Abstract
PRPP and purine nucleotide synthesis and culture growth in response to medium additions were compared in cloned human B lymphoblast lines selected for resistance to growth inhibition by 6-thioguanine (TG) and in the respective normal and PS-superactive parental cell lines. TG-resistant cell lines were severely deficient in HGPRT (<0.2% normal activity). Cells with both HGPRT deficiency and PS superactivity retained the kinetic defect in PS of the parental cells but had PRPP concentration 20-fold greater than normal cells and 6- and 5-fold greater, respectively, than the parental PS-superactive cells and cells defective in HGPRT alone.
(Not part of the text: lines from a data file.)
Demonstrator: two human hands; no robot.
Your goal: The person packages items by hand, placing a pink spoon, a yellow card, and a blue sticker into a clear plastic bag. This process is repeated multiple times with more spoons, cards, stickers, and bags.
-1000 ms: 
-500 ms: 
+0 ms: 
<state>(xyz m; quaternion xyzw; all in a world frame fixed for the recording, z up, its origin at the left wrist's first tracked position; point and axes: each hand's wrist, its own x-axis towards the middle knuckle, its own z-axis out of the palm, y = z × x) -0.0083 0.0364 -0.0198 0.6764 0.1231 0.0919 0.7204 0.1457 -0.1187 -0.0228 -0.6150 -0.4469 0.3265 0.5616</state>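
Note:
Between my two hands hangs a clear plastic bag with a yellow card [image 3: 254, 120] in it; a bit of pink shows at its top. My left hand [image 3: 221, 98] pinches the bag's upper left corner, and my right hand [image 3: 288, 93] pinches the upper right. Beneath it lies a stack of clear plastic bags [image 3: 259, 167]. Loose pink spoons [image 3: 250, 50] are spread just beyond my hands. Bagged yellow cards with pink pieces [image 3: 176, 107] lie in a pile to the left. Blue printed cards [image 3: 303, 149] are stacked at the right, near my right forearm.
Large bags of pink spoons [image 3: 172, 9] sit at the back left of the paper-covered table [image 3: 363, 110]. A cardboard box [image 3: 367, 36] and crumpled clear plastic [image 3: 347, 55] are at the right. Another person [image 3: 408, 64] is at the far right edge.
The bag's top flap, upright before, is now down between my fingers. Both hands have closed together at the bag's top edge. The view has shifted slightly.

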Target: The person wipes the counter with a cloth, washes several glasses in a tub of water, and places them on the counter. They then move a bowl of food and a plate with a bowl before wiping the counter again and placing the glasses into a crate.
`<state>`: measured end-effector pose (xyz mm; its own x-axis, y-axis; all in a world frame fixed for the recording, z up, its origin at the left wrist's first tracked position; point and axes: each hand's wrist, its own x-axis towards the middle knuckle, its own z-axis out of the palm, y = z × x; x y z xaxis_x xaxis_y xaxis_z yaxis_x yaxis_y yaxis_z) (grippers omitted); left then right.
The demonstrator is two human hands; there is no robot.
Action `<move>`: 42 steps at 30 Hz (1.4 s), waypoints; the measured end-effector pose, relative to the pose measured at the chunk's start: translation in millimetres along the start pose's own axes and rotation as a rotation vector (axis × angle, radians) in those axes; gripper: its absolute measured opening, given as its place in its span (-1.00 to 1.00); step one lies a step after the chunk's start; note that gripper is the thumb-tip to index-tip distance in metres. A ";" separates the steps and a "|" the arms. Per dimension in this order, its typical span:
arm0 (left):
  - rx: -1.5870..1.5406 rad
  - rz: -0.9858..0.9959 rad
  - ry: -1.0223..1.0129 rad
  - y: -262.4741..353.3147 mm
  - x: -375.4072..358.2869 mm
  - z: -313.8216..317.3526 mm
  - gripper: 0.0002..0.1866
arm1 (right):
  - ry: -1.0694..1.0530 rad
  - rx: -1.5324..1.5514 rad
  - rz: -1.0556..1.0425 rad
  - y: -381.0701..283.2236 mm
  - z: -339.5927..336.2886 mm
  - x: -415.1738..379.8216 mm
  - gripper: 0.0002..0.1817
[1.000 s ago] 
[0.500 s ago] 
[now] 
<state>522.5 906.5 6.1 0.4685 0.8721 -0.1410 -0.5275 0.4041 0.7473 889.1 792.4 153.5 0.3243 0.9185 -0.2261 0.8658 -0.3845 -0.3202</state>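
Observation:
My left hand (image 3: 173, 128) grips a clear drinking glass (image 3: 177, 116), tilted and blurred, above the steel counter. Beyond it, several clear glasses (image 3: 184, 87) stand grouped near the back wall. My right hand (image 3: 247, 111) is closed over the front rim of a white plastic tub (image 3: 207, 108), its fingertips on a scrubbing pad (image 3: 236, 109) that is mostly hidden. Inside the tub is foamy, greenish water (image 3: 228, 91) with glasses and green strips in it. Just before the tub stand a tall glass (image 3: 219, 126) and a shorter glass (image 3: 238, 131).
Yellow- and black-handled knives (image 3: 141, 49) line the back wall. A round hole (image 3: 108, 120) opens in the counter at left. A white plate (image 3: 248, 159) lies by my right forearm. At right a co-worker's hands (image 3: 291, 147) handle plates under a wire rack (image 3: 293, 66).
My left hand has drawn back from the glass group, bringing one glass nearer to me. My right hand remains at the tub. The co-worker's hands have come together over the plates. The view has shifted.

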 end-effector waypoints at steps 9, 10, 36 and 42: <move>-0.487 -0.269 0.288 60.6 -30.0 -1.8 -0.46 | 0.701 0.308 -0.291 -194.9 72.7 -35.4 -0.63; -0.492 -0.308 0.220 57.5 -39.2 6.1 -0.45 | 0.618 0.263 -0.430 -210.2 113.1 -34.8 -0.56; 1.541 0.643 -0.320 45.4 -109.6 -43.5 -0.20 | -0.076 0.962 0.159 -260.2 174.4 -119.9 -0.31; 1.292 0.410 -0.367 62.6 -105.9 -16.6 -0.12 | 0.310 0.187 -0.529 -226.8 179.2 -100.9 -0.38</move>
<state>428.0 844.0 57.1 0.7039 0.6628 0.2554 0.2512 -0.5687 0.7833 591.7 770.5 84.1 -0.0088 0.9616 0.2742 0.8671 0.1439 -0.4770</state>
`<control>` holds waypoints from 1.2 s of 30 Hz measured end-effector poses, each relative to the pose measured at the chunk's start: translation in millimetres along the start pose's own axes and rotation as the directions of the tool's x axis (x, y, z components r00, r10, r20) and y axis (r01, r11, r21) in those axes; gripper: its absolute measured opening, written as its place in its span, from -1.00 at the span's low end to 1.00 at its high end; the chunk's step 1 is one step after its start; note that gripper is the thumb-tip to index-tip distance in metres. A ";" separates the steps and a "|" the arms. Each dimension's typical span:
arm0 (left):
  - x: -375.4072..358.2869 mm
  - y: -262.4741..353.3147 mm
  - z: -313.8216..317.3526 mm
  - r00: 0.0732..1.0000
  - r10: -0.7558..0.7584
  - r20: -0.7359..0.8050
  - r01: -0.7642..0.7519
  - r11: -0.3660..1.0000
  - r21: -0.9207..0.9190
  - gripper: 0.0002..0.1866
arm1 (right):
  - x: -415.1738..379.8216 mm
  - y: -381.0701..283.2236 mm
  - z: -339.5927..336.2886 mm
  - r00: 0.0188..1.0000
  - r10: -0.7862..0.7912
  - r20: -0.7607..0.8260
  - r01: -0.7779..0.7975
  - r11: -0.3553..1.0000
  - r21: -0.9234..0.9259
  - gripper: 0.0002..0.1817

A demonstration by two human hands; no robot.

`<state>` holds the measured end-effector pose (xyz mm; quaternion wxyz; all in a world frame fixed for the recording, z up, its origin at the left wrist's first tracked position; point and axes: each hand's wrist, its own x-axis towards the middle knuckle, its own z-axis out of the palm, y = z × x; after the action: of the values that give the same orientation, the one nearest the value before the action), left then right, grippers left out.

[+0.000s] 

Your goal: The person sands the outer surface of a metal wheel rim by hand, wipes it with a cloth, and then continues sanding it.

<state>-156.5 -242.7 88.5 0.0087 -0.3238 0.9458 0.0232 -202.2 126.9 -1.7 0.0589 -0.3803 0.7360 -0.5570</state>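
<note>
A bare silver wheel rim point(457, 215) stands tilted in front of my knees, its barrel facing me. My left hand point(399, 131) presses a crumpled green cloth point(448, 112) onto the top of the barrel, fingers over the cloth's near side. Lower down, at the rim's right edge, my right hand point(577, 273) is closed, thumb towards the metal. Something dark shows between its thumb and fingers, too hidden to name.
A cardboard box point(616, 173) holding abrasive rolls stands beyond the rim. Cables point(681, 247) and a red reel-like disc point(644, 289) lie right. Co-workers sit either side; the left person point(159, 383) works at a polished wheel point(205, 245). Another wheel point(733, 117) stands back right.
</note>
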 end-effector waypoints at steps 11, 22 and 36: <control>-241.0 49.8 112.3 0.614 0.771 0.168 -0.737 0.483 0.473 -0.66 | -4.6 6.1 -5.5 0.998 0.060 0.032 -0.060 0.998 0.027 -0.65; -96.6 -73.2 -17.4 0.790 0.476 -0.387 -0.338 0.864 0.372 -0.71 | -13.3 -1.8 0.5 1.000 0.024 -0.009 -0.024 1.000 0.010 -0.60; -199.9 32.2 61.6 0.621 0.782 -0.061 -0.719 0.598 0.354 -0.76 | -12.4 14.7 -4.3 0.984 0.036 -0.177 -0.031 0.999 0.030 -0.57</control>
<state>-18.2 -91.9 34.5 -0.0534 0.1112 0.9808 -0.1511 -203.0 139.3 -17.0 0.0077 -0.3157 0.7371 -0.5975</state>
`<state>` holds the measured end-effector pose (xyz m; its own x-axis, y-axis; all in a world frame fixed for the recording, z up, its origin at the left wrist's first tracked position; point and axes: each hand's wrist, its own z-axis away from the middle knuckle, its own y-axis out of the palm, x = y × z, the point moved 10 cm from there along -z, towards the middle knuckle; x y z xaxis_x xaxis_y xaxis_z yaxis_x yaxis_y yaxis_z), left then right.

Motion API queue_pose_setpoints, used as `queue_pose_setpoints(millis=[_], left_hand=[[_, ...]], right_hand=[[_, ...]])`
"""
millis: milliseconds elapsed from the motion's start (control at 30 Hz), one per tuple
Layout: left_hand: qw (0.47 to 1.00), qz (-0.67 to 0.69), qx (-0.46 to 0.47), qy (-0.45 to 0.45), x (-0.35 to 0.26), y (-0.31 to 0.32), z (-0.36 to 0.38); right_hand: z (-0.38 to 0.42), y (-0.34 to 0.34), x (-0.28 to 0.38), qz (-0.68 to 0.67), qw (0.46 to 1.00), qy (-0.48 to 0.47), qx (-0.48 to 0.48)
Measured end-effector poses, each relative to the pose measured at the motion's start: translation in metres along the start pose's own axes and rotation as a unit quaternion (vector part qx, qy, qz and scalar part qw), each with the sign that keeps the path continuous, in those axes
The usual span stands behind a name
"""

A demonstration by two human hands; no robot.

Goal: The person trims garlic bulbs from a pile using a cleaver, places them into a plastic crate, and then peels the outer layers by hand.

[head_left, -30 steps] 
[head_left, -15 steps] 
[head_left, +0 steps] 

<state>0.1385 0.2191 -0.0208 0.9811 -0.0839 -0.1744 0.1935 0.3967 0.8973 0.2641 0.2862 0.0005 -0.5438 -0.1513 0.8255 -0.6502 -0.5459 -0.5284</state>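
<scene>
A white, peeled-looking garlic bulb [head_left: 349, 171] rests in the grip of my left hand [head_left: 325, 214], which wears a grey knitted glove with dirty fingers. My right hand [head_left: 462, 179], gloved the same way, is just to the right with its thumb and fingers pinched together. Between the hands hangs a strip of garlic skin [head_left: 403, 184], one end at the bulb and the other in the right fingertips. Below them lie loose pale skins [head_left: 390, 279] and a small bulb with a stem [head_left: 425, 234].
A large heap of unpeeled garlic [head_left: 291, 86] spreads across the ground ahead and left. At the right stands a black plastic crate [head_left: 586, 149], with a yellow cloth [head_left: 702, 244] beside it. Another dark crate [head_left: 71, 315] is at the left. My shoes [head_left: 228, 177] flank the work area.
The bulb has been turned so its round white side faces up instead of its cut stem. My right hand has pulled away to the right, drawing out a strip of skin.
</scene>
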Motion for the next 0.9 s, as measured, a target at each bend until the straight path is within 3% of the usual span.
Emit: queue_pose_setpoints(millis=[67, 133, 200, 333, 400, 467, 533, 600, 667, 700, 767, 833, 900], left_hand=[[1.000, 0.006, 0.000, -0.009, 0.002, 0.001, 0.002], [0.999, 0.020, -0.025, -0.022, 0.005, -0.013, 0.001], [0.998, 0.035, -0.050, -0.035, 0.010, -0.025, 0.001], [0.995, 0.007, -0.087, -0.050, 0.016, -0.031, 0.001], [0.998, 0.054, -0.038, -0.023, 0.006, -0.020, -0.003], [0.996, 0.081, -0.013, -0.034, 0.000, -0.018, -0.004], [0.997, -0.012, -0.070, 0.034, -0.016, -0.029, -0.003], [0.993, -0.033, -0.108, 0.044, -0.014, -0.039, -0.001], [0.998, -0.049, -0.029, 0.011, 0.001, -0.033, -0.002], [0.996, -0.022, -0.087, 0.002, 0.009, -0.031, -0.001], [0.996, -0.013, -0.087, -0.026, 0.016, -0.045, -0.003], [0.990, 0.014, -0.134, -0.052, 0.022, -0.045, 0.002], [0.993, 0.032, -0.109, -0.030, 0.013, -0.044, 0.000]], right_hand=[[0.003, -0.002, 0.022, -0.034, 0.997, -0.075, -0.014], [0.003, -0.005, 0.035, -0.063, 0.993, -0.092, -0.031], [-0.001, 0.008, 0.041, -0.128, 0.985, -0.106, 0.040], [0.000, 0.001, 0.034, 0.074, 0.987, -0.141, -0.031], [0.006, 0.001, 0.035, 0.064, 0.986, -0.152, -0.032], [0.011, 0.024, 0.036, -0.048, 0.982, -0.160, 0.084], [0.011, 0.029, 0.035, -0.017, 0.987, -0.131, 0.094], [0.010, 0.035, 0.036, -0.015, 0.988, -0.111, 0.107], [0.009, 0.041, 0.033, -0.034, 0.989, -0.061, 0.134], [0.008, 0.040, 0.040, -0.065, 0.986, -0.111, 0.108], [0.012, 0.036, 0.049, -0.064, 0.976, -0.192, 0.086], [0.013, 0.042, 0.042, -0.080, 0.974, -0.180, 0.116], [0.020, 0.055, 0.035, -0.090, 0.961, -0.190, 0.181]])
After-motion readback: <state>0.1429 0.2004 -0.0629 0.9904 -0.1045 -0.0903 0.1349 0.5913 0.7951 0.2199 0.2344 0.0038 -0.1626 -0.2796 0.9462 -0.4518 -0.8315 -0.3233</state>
Nevertheless, PRPP generation in HGPRT-deficient lines was minimally increased (<8%) compared with parental cell lines and purine synthesis de novo in the cell line with both enzyme defects was comparable to that in the PS-superactive parental line.
Regardless of the status of PS activity, all HGPRT-deficient cell lines showed growth patterns typical of HGPRT deficiency in HAT medium and in medium with 8-azaguanine. However, growth of HGPRT-defIcient cell lines, including the line with PS superactivity, was more sensitive than that of parental lines to inhibition of purine synthesis de novo by 6-methylthioinosine (MMPR), especially when adenine was provided, most likely reflecting compromised guanine nucleotide synthesis in HGPRT-deficient cells when purine synthesis de novo is blocked and adenine is the sole source of purine for salvage.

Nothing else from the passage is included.